▸ ABOUT THIS TASK
Restate the whole listing exactly, leaving nothing out.

####

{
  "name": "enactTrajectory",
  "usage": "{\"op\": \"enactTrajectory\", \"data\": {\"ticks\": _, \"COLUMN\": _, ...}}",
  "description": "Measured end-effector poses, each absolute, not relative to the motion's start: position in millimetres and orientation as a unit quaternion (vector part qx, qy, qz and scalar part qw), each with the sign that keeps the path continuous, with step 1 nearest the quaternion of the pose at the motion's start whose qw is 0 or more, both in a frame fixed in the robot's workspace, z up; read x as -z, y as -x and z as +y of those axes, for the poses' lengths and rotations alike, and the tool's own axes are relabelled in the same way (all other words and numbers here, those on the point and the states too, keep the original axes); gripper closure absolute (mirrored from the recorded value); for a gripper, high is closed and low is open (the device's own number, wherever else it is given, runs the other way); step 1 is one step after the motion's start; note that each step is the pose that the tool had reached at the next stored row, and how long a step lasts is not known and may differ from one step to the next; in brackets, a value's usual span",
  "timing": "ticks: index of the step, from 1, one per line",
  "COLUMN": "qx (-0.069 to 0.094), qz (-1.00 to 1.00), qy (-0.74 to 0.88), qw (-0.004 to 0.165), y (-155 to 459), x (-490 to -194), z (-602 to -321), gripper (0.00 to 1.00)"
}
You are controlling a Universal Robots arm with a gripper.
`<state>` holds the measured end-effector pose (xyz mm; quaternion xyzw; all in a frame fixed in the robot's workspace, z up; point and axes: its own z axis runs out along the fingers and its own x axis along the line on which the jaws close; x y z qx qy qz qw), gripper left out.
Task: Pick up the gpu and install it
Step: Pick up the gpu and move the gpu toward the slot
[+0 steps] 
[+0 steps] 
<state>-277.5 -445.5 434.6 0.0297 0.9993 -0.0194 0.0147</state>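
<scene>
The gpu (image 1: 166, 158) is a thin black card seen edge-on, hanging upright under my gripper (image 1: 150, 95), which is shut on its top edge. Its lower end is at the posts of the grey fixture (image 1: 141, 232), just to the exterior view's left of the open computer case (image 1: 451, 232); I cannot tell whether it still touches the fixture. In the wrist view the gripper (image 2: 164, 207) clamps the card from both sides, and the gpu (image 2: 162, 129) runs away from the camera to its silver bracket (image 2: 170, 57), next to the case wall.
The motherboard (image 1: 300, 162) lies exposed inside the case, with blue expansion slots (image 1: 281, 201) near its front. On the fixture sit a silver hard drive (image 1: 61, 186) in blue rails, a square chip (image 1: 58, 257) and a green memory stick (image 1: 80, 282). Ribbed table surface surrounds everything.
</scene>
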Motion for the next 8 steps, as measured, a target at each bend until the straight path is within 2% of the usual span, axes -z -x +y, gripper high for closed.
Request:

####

▸ OUTPUT BELOW
{
  "name": "enactTrajectory",
  "usage": "{\"op\": \"enactTrajectory\", \"data\": {\"ticks\": _, \"COLUMN\": _, ...}}",
  "description": "Measured end-effector poses, each absolute, not relative to the motion's start: position in millimetres and orientation as a unit quaternion (vector part qx, qy, qz and scalar part qw), each with the sign that keeps the path continuous, with step 1 nearest the quaternion of the pose at the motion's start whose qw is 0 or more, both in a frame fixed in the robot's workspace, z up; read x as -z, y as -x and z as +y of those axes, for the poses' lengths and rotations alike, and the tool's own axes are relabelled in the same way (all other words and numbers here, those on the point and the states too, keep the original axes); gripper closure absolute (mirrored from the recorded value); for a gripper, high is closed and low is open (the device's own number, wherever else it is given, runs the other way); step 1 is one step after the motion's start; note that each step is the pose that the tool had reached at the next stored row, and how long a step lasts is not known and may differ from one step to the next; in brackets, a value's usual span",
  "timing": "ticks: index of the step, from 1, one per line",
  "COLUMN": "qx (-0.069 to 0.094), qz (-1.00 to 1.00), qy (-0.74 to 0.88), qw (-0.004 to 0.165), y (-155 to 459), x (-490 to -194), z (-602 to -321), gripper (0.00 to 1.00)"
}
You are controlling a Universal Robots arm with a gripper.
`<state>` holds the measured end-effector pose (xyz mm; quaternion xyzw; all in a frame fixed in the robot's workspace, z up; point and axes: its own z axis runs out along the fingers and its own x axis along the line on which the jaws close; x y z qx qy qz qw), gripper left out.
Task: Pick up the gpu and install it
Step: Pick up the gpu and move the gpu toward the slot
[+0 steps] 
[+0 steps] 
<state>-277.5 -445.5 434.6 0.0297 0.9993 -0.0194 0.0147</state>
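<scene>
The gpu (image 1: 166, 158) is a thin black card seen edge-on, hanging upright under my gripper (image 1: 150, 95), which is shut on its top edge. Its lower end is at the posts of the grey fixture (image 1: 141, 232), just to the exterior view's left of the open computer case (image 1: 451, 232); I cannot tell whether it still touches the fixture. In the wrist view the gripper (image 2: 164, 207) clamps the card from both sides, and the gpu (image 2: 162, 129) runs away from the camera to its silver bracket (image 2: 170, 57), next to the case wall.
The motherboard (image 1: 300, 162) lies exposed inside the case, with blue expansion slots (image 1: 281, 201) near its front. On the fixture sit a silver hard drive (image 1: 61, 186) in blue rails, a square chip (image 1: 58, 257) and a green memory stick (image 1: 80, 282). Ribbed table surface surrounds everything.
</scene>
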Motion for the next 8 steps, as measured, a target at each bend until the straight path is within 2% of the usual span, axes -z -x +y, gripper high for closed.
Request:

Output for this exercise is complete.